Il risarcimento dei danni causati da una illegittima condotta processuale (nella fattispecie, l’uso di un certificato abusivamente ottenuto) va chiesto nel processo in cui quella condotta è stata tenuta, e non attraverso un’autonoma azione

La condotta processuale illecita

La ricorrente aveva avuto una controversia civile con i titolari di una proprietà limitrofa. Nel corso di tale controversia questi ultimi avevano depositato un certificato del casellario giudiziale che riportava una condanna a suo carico per la realizzazione di un bagno abusivo.

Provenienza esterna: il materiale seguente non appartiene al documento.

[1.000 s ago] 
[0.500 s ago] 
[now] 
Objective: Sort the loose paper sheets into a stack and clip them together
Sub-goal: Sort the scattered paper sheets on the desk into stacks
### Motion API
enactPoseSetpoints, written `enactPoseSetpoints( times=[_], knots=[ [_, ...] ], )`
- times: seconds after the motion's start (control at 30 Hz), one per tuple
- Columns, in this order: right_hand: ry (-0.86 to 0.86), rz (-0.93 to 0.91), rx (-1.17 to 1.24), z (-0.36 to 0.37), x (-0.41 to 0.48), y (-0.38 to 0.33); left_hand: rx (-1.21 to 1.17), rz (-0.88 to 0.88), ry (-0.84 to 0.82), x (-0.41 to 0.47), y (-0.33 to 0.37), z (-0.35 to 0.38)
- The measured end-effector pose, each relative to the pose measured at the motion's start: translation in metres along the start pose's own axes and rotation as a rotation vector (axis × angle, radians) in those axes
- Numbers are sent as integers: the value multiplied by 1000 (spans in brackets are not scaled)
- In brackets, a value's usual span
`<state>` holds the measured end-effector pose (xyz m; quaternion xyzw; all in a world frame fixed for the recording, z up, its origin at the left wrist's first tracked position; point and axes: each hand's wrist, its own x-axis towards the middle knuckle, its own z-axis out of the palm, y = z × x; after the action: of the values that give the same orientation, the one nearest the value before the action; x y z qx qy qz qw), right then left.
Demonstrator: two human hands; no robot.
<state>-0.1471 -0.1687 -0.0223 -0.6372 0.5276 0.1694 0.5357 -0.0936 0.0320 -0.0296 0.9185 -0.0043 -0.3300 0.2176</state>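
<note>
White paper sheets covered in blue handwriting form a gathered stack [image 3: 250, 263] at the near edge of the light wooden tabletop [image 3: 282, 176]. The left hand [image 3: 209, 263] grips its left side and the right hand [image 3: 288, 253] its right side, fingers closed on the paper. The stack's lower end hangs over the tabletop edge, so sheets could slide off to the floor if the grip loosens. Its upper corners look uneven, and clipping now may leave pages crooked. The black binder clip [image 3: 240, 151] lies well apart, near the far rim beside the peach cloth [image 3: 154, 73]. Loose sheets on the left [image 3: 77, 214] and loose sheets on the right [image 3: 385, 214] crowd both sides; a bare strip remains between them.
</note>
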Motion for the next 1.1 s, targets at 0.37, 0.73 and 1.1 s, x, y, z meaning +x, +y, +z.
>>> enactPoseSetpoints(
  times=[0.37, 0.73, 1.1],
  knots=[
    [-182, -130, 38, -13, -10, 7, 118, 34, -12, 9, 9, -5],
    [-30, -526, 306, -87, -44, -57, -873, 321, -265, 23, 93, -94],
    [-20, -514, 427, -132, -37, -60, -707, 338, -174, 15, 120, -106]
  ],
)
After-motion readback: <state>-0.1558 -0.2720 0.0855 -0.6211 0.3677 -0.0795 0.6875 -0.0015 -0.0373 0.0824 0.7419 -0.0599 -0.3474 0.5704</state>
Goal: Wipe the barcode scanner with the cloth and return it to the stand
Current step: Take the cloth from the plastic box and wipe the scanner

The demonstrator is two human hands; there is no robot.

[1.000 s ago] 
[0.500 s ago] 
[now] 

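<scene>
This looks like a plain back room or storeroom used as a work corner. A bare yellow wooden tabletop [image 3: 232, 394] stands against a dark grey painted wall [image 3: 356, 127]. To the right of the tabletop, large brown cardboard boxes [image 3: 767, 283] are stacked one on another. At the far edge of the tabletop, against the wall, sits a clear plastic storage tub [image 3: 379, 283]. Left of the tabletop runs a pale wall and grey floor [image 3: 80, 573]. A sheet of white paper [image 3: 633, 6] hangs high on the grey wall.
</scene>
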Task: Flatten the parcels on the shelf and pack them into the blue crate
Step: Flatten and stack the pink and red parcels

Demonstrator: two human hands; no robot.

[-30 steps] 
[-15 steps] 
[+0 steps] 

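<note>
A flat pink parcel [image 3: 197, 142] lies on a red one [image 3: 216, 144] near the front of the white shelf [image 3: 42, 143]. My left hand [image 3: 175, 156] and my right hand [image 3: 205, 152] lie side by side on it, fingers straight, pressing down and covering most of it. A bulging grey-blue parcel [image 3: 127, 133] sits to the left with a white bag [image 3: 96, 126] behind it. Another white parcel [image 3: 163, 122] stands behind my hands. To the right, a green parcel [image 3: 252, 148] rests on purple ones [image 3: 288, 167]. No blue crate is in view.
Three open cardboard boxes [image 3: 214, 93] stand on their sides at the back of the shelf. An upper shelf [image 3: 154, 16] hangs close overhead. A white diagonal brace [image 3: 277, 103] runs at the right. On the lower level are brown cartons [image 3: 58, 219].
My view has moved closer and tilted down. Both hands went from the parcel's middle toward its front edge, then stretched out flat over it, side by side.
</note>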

Secondo la ricorrente tale produzione non solo non era legittima, ma neppure era giustificata da necessità di prova o di argomentazione; era in altre parole del tutto irrilevante per il giudizio tra confinanti, e cosi aveva citato in causa i confinanti al fine di ottenere il risarcimento del danno morale da violazione della riservatezza.

Il giudice di primo grado, pur ritenendo astrattamente configurabile il reato di cui all’art. 497 c.p., nella acquisizione e produzione del certificato, aveva rigettato la domanda sul presupposto che non fosse provato alcun danno.

A ciò la corte d’appello aveva aggiunto che la produzione in giudizio di quel certificato fosse giustificata da ragioni difensive, le quali comunque prevalgono sulla riservatezza, ed aveva affermato, inoltre, che un atto, anche se illegittimamente acquisito, è comunque utilizzabile nel processo civile, salve responsabilità di altro genere.

I motivi di ricorso

La sentenza è stata impugnata con ricorso per cassazione formulato dall’originaria parte attrice, la quale ha dedotto l’esistenza di un danno derivante da una scorretta, se non illegittima, condotta processuale della controparte (per uso illegittimo di un certificato penale), compiutasi in un altro e diverso procedimento civile.

Si trattava, in altre parole, di un danno riferibile alla violazione dell’art. 96 c.p.c., che la giurisprudenza della Suprema Corte da sempre intende in termini ampi, comprensivi di ogni condotta processualmente illecita, con la conseguenza che il risarcimento dei danni causati da una tale illegittima condotta processuale (nella fattispecie, l’uso di un certificato abusivamente ottenuto) va chiesto nel processo in cui quella condotta è stata tenuta, e non attraverso autonoma azione.

La responsabilità processuale aggravata

“L’art. 96 c.p.c.  – si legge in una recente sentenza della Cassazione (Cass. 12029/2017) -si pone in rapporto di specialità rispetto all’art. 2043 c.c., sicché la responsabilità processuale aggravata, pur rientrando nella generale responsabilità per fatti illeciti, ricade interamente, in tutte le sue ipotesi, sotto la disciplina del citato art. 96 c.p.c., senza che sia configurabile un concorso, anche alternativo, tra le due fattispecie, risultando conseguentemente inammissibile la proposizione di un autonomo giudizio di risarcimento per i danni asseritamente derivati da una condotta di carattere processuale, i quali devono essere chiesti esclusivamente nel relativo giudizio di merito” salvo che la proposizione in quel giudizio sia stata preclusa per l’evoluzione propria dello specifico processo da cui detta responsabilità è scaturita, ovvero per ragioni non dipendenti dalla inerzia della parte (Cass. 10518/2016), o che il ricorrente non dimostri un interesse specifico a proporre separatamente la domanda di risarcimento, quindi un interesse diverso da quello che poteva essere fatto valere nel giudizio in cui la responsabilità processuale si è concretizzata (Cass. 25862/2017).

Ebbene, anche nel caso di specie, la domanda di risarcimento del danno, avendo titolo in una condotta processuale della controparte (l’uso pretestuosamente illegittimo di una prova), andava proposta in quel giudizio.

Il ricorso è stato, perciò, dichiarato inammissibile e il Supremo Collegio (Terza Sezione Civile, ordinanza n. 5097/2020) ha cassato la sentenza impugnata senza rinvio, in quanto la domanda non doveva essere proposta.